◆ How to complete this task
Filter the listing for lines containing "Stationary".

◆ Data for this exercise
************

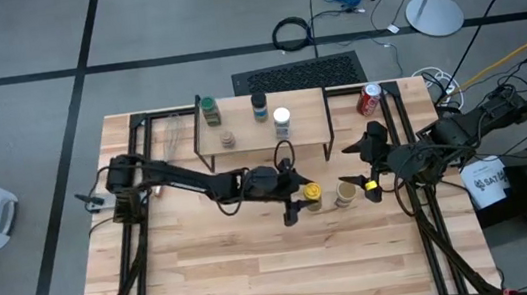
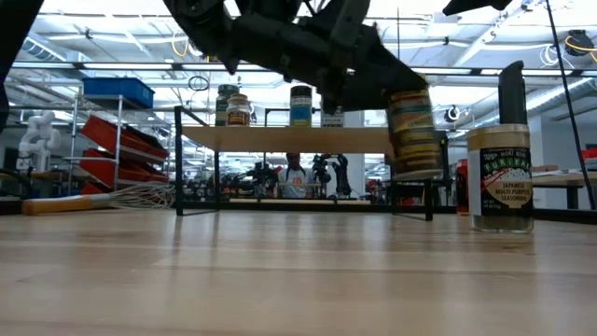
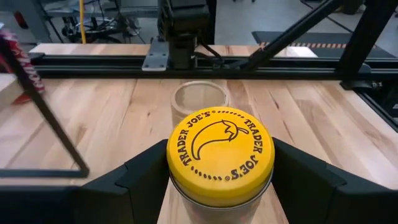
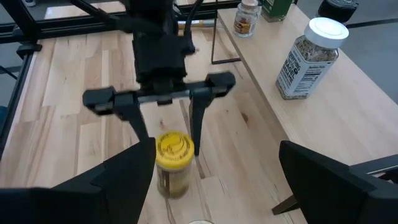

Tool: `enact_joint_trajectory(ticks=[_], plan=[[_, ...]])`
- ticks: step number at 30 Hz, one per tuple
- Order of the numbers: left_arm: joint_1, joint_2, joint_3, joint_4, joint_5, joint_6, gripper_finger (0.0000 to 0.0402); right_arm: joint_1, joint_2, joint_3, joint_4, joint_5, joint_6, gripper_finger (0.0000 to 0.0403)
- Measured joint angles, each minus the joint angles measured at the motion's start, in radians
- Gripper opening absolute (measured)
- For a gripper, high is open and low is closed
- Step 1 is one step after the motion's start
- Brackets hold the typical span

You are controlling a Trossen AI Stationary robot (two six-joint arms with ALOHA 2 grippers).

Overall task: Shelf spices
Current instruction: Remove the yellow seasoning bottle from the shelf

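Left pincer grips the yellow-lidded jar, lifted just above the bench in front of the shelf; right pincer wide open, empty. Four jars shelved; this and the tan jar remain

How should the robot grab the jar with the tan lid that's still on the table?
Best guess: from above, fingers on opposite sides of the round body just under the lid. The tan-lid jar stands upright with a narrow body. The yellow-lid jar, held in the left gripper, crowds one side, so the open right gripper beside it suits.
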Motion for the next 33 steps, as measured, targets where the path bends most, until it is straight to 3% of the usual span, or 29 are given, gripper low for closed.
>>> enact_joint_trajectory(ticks=[12,33], plan=[[-0.023,0.156,0.151,-0.057,-0.004,0.033,0.0260,0.000,0.000,0.000,-0.003,-0.003,0.000,0.0329],[-0.022,0.162,0.160,-0.074,-0.099,0.087,0.0260,0.000,0.000,0.000,0.000,-0.005,0.000,0.0329]])
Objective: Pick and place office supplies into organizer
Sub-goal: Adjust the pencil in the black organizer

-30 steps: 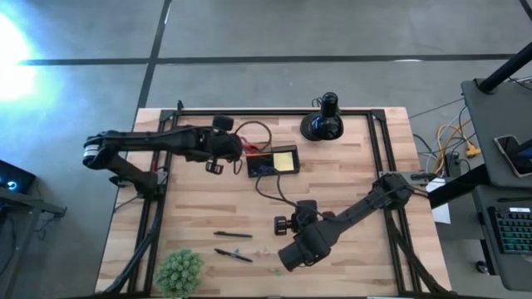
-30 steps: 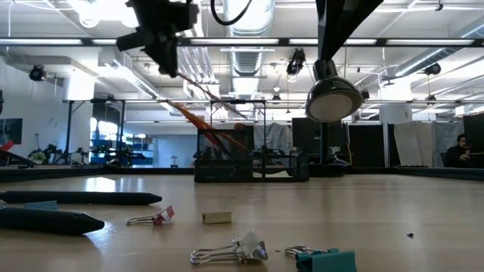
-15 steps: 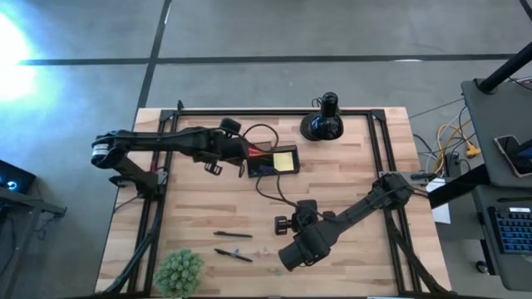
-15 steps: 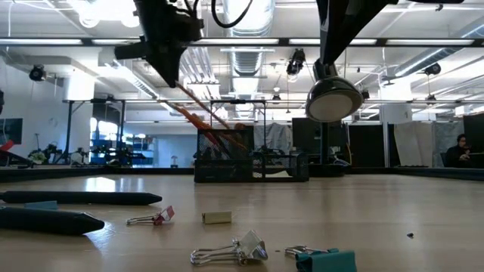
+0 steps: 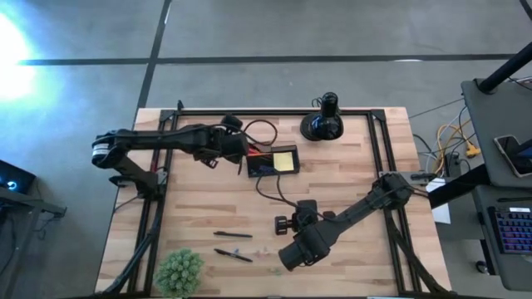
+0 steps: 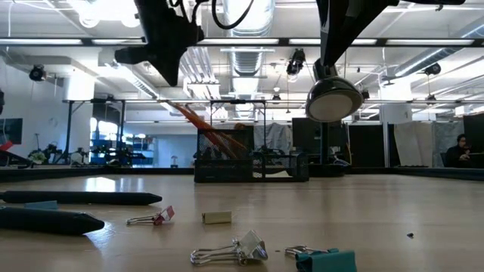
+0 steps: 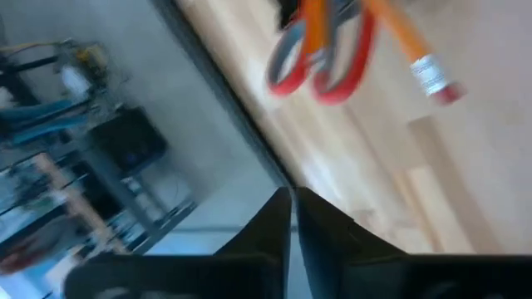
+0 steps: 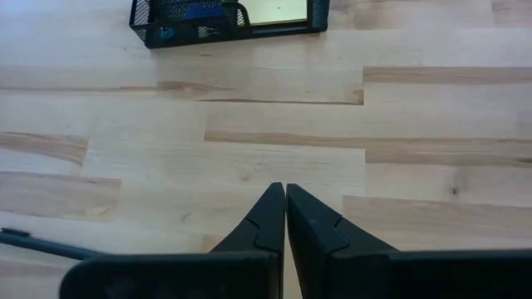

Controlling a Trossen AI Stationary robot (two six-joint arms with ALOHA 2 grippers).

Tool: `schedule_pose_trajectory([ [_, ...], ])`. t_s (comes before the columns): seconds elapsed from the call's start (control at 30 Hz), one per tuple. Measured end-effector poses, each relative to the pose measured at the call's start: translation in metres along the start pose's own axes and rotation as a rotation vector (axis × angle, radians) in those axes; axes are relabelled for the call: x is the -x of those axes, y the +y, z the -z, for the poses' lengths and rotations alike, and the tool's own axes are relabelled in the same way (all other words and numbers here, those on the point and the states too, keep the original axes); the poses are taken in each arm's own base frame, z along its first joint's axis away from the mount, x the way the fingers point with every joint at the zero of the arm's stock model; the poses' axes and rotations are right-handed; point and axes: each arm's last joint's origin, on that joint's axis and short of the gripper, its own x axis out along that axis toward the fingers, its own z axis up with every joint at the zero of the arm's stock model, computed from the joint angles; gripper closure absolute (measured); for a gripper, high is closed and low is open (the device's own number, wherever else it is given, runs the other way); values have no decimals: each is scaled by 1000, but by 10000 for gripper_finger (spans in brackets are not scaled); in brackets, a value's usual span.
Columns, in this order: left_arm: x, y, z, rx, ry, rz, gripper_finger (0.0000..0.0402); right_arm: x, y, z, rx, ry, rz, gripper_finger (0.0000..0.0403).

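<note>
Risk: scissors (image 7: 320, 58) and orange pencil (image 7: 407, 46) lean out of organizer (image 5: 272, 161); your left gripper (image 5: 233, 146), just beside organizer's outer end, can knock them out or tip box on retreat. Left fingers pressed together, holding nothing. Right gripper (image 5: 293, 256) hovers well short of organizer, fingers closed, empty, near black pens (image 5: 233, 245) you have yet to collect.

Bare table (image 5: 349, 178) between organizer (image 5: 271, 161) and 2 pens (image 5: 233, 245).
</note>
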Motion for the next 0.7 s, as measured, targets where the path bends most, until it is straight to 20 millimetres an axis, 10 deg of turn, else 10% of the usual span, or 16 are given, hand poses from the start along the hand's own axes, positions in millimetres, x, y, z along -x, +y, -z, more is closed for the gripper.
schedule_pose_trajectory([
  [0.37,7,9,0,100,-71,3,400,1,0,1,2,1,-1,394],
  [0.7,28,-2,31,609,-427,271,366,1,-2,3,10,1,-1,394],
])
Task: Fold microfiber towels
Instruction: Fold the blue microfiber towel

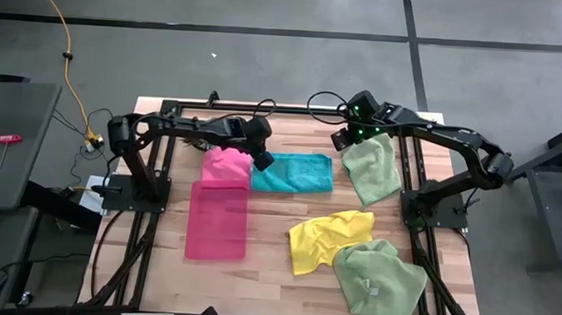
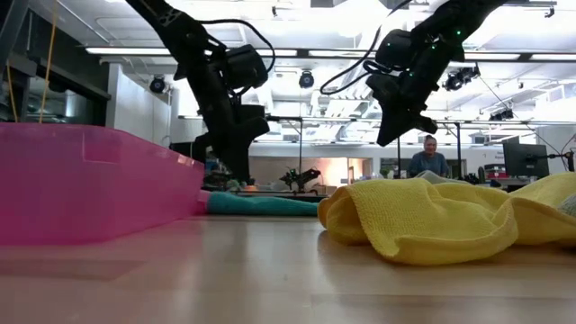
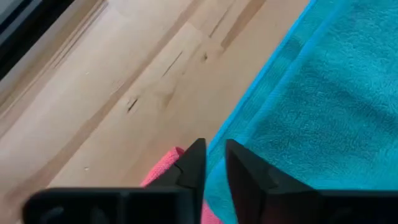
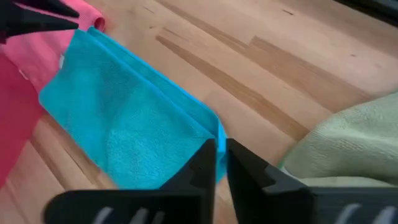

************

◆ Completed exercise
You are controlling a Trossen AI Stationary robot (two six-joint arms with ALOHA 2 grippers).
Controlling a Trossen AI Stationary robot (two six-joint arms with ALOHA 2 grippers).

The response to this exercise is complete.